== Segment start ==
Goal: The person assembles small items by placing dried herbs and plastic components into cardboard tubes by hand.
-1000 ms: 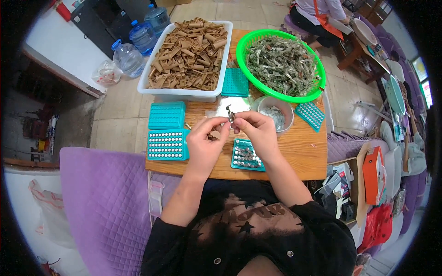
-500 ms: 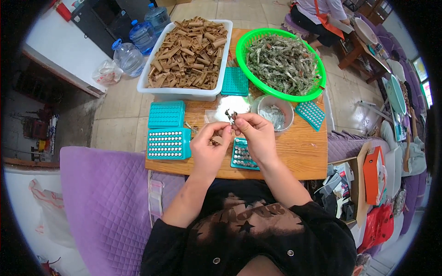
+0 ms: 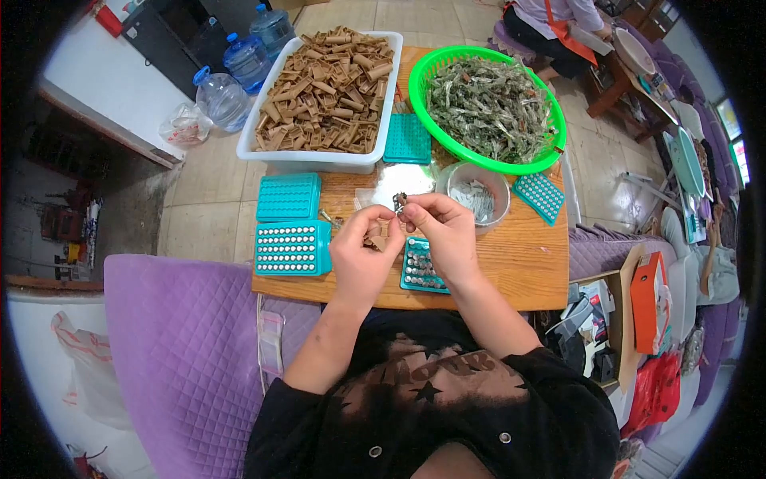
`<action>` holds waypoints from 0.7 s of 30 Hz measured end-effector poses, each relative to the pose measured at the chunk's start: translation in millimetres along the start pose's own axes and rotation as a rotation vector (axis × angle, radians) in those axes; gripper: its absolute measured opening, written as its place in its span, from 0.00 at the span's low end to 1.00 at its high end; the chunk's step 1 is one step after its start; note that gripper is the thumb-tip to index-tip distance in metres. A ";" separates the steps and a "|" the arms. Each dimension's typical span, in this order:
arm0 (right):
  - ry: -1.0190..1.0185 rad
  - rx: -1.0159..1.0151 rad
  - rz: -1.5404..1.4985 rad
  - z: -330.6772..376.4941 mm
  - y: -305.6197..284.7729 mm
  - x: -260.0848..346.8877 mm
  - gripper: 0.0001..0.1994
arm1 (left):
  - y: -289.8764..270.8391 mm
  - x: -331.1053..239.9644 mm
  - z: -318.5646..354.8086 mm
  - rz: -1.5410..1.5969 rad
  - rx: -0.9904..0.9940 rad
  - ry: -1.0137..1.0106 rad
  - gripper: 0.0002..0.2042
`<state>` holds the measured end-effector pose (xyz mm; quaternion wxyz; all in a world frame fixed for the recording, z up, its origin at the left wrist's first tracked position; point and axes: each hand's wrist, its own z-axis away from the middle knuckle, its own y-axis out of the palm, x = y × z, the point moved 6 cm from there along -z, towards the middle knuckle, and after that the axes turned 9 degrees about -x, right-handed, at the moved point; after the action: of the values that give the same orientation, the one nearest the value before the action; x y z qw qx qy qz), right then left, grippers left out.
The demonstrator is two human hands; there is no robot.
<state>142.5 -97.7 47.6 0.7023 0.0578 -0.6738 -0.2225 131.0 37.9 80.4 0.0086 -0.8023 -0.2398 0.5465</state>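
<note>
Centrally, above the table (image 3: pixel 519 271), the left hand (image 3: pixel 359 255) is raised with the fingers curled, and one small dark part (image 3: pixel 400 203) is gripped between its fingertips and those of the right hand (image 3: pixel 448 243), whose wrist is angled inward. One brown piece (image 3: pixel 375 241) is seen beside the left palm; whether it is held cannot be told. Left to right, five teal trays (image 3: pixel 288 198) are counted: two at the left, one behind the hands, one partly covered by the right hand, one at the right. One bin (image 3: pixel 319 162), one basket (image 3: pixel 418 102) and one tub (image 3: pixel 503 204) are set behind. The left edge is crowded by trays; bare wood is shown from the right hand to the right edge. The near edge is crossed by both forearms.
</note>
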 end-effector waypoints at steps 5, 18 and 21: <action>0.020 -0.008 -0.013 0.6 -1.0 -4.7 0.08 | -1.1 -12.1 -4.8 -0.207 -0.031 0.208 0.06; -0.008 -0.004 0.064 3.0 -0.6 -0.4 0.08 | -5.6 -21.6 -5.4 -0.249 0.022 0.348 0.05; -0.041 -0.039 0.140 4.9 -1.7 1.3 0.08 | -4.7 -23.0 -2.6 -0.281 -0.009 0.432 0.06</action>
<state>137.2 -98.7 48.5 0.7033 -0.0077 -0.6858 -0.1869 124.9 33.6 102.9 0.1319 -0.8594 -0.3438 0.3548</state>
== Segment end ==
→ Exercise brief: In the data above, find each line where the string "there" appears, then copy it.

→ Answer to this problem:
`<state>` holds the measured end-effector pose (xyz mm; quaternion wxyz; all in a world frame fixed for the recording, z up, its origin at the left wrist's first tracked position; point and axes: each hand's wrist, its own z-axis away from the middle knuckle, its own y-axis out of the palm, x = y × z, the point moved 6 cm from there along -z, towards the middle knuckle, and after that the axes turned 9 degrees about -x, right-handed, at the moved point; after the action: of the values that give the same orientation, the one nearest the value before the action; x y z qw qx qy qz), right then left, grippers left out.
The demonstrator is two human hands; there is no robot.

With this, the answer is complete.